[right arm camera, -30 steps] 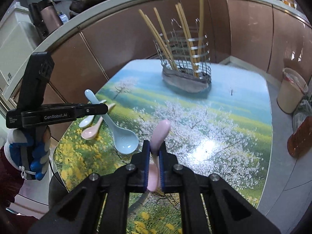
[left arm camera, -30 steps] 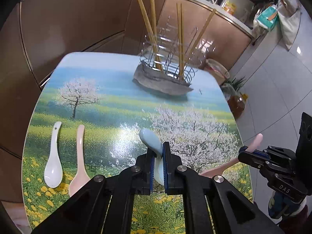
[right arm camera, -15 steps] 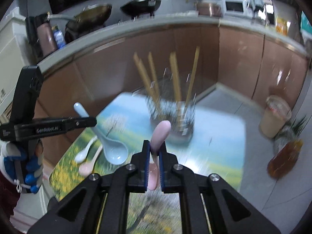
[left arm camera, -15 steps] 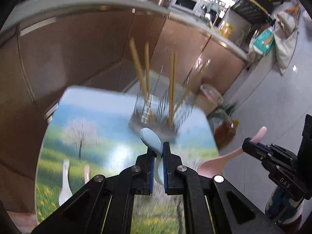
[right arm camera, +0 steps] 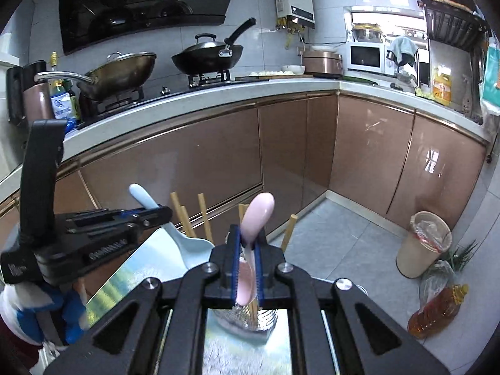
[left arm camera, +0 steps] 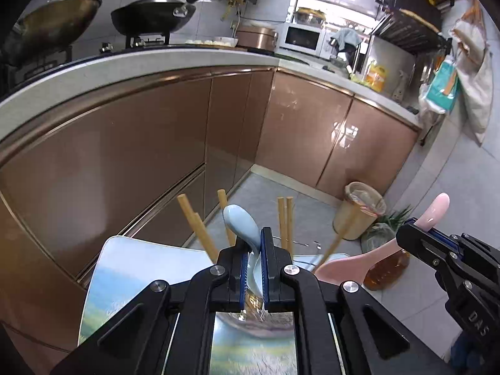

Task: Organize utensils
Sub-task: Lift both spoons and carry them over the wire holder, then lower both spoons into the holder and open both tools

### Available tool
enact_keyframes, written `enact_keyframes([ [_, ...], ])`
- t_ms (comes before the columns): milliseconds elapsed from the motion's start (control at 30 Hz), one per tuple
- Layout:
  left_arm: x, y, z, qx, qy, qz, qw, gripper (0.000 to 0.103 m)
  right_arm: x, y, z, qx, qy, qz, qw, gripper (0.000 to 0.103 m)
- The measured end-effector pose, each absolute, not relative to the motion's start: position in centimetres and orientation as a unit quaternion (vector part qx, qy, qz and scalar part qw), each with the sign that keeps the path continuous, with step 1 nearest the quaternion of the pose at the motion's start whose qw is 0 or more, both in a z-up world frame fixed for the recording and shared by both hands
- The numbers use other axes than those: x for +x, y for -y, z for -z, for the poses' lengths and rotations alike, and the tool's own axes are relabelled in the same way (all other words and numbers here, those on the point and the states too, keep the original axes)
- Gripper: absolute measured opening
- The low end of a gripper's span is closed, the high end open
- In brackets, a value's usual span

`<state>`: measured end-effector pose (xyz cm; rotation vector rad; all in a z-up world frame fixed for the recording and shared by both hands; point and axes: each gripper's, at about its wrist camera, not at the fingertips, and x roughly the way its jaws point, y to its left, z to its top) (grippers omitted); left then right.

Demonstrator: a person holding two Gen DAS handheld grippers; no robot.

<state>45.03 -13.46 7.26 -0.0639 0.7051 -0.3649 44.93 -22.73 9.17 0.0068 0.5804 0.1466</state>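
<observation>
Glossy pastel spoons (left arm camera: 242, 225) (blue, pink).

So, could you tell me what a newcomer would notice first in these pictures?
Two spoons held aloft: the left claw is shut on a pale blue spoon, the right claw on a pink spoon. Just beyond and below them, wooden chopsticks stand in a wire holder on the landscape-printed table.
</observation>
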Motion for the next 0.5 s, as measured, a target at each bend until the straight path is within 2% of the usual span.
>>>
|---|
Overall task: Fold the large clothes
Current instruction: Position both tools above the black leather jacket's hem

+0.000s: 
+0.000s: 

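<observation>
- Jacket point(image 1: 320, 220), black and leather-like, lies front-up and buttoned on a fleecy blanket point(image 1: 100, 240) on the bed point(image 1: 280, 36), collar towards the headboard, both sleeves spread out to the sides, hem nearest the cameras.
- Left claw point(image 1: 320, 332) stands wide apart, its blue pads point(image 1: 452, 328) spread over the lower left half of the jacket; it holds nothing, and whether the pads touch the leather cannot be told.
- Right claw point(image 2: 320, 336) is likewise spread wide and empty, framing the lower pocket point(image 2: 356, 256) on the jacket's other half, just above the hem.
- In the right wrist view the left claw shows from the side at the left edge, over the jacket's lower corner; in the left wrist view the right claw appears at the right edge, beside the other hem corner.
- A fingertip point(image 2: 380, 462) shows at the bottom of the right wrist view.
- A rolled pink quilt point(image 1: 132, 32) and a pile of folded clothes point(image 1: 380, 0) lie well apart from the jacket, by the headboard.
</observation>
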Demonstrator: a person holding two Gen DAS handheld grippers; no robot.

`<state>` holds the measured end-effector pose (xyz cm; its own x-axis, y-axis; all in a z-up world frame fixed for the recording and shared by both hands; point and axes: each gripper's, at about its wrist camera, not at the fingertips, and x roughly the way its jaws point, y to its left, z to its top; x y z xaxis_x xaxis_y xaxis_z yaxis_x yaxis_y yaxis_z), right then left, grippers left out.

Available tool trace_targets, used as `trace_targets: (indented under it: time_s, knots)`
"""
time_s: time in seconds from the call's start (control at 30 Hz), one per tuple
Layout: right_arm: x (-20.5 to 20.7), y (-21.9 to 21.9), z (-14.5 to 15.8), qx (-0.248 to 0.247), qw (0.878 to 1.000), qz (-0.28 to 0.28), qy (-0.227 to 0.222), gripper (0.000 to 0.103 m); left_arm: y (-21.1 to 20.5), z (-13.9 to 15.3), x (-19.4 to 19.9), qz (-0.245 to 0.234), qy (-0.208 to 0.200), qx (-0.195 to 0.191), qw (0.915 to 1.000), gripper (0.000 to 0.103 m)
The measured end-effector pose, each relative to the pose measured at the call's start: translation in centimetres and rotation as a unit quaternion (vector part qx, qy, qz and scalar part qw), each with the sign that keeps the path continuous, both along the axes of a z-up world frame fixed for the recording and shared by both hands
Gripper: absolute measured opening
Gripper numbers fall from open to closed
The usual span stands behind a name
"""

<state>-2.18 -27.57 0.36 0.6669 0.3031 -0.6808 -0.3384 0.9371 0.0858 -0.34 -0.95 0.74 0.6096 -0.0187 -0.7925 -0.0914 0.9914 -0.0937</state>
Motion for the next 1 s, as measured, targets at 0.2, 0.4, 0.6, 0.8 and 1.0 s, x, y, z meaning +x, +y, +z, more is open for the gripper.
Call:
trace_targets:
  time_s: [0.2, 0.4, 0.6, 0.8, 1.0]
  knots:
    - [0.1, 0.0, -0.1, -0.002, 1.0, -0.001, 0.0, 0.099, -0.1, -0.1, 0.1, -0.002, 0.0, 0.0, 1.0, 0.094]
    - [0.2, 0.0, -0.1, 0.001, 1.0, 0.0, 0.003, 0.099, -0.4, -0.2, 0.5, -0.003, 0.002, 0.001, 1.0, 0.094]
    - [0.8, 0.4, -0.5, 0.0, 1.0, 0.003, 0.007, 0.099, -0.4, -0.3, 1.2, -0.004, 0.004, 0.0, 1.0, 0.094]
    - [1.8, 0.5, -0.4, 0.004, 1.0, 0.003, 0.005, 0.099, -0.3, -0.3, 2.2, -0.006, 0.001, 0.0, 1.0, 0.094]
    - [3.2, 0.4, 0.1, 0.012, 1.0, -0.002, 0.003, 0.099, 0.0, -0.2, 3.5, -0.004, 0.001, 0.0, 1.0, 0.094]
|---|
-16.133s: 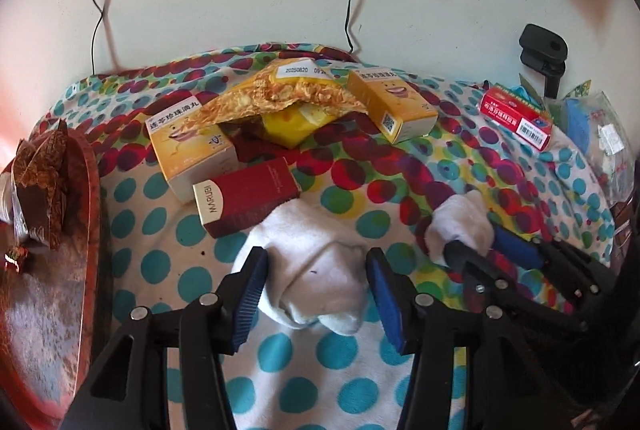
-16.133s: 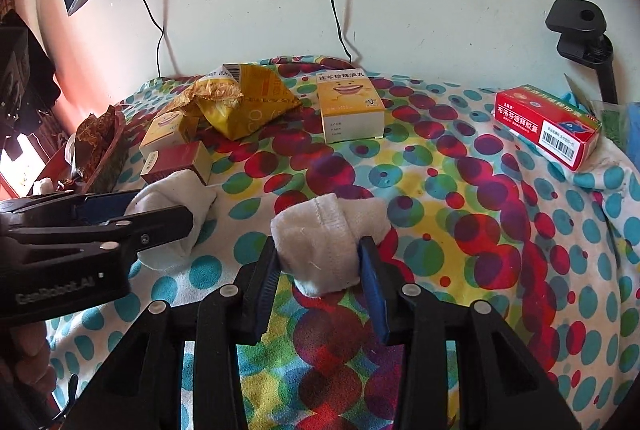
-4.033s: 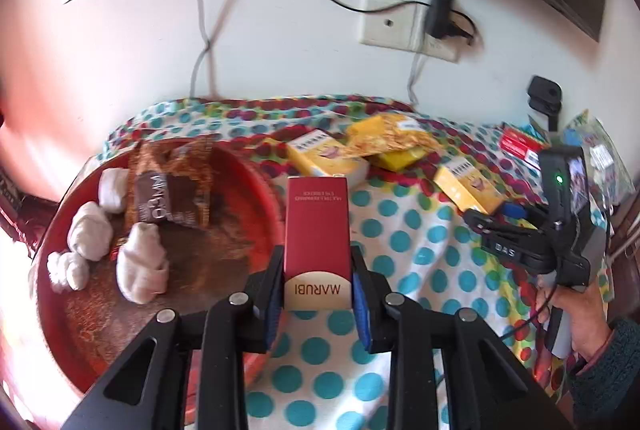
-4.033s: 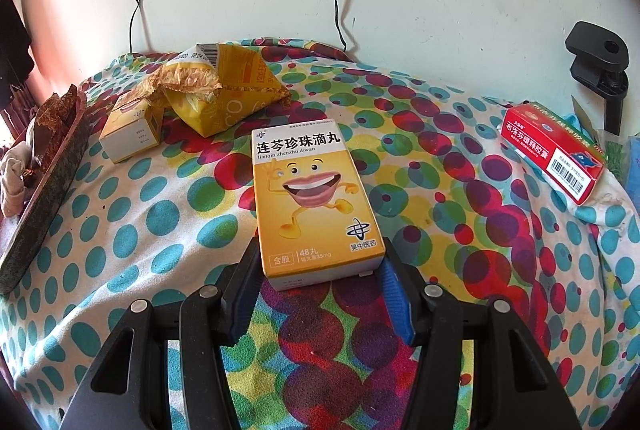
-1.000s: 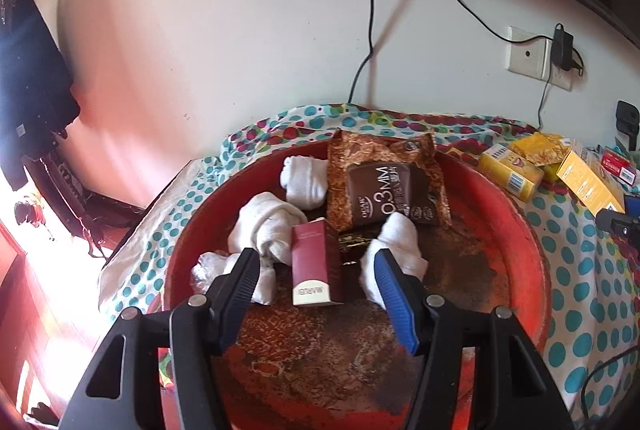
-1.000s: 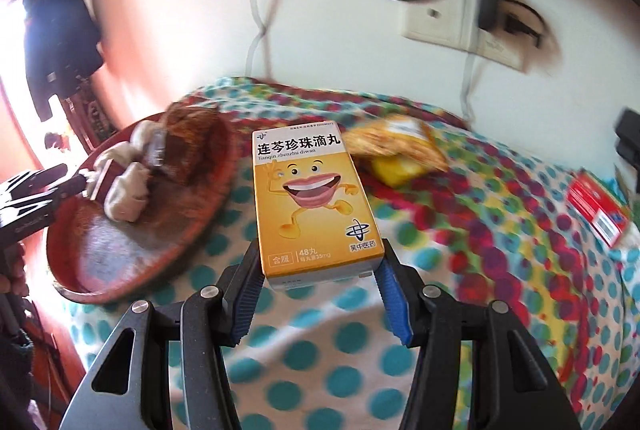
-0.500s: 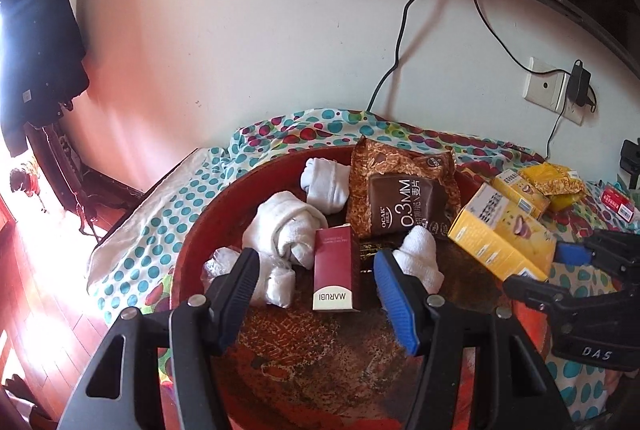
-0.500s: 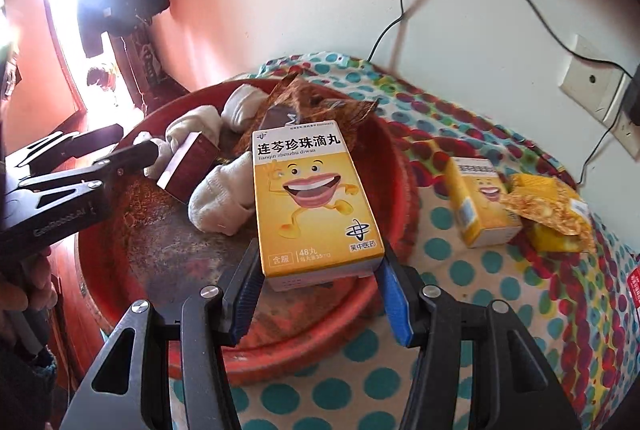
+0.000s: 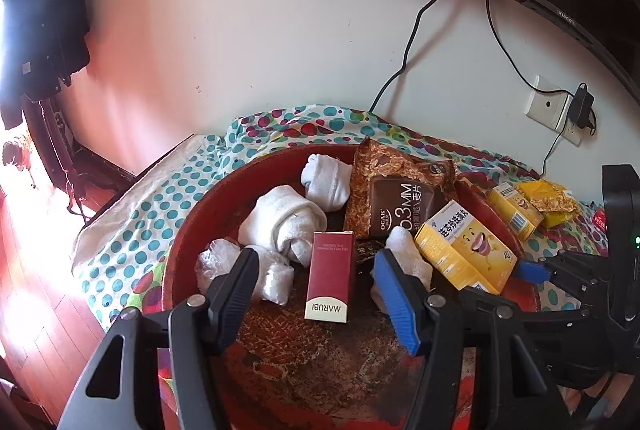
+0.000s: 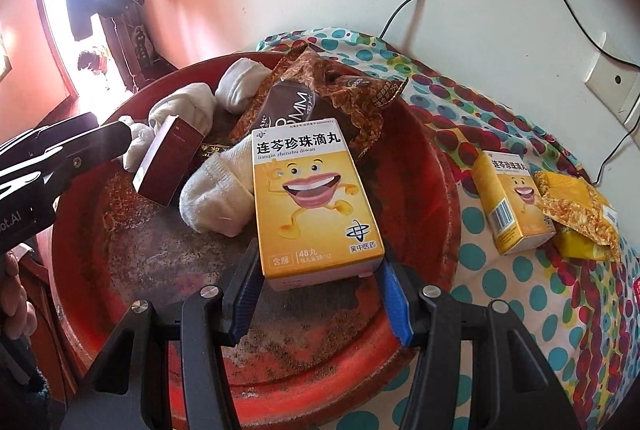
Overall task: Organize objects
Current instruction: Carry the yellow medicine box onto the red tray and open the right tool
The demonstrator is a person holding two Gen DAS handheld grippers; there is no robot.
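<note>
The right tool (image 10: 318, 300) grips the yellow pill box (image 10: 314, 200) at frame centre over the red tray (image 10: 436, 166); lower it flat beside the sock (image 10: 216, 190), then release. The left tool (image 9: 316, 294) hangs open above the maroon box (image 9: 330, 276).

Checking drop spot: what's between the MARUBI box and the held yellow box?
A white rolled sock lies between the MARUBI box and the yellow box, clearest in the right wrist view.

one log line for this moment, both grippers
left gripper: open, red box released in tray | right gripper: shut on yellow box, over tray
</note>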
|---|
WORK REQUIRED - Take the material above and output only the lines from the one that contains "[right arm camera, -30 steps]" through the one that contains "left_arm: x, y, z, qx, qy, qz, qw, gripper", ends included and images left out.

ANSWER FOR THE TASK -
[right arm camera, -30 steps] 
[left arm camera, -30 steps] 
[right arm camera, -15 steps] 
[left arm camera, -15 steps] 
[right arm camera, +0 steps] 
[left arm camera, +0 steps] 

Task: Organize utensils
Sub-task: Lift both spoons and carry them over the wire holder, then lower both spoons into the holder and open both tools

### Available tool
enact_keyframes, written `enact_keyframes([ [_, ...], ])`
- t_ms (comes before the columns): milliseconds elapsed from the motion's start (control at 30 Hz), one per tuple
- Layout:
  left_arm: x, y, z, qx, qy, qz, qw, gripper (0.000 to 0.103 m)

This exercise is now finished, and nothing remains to add.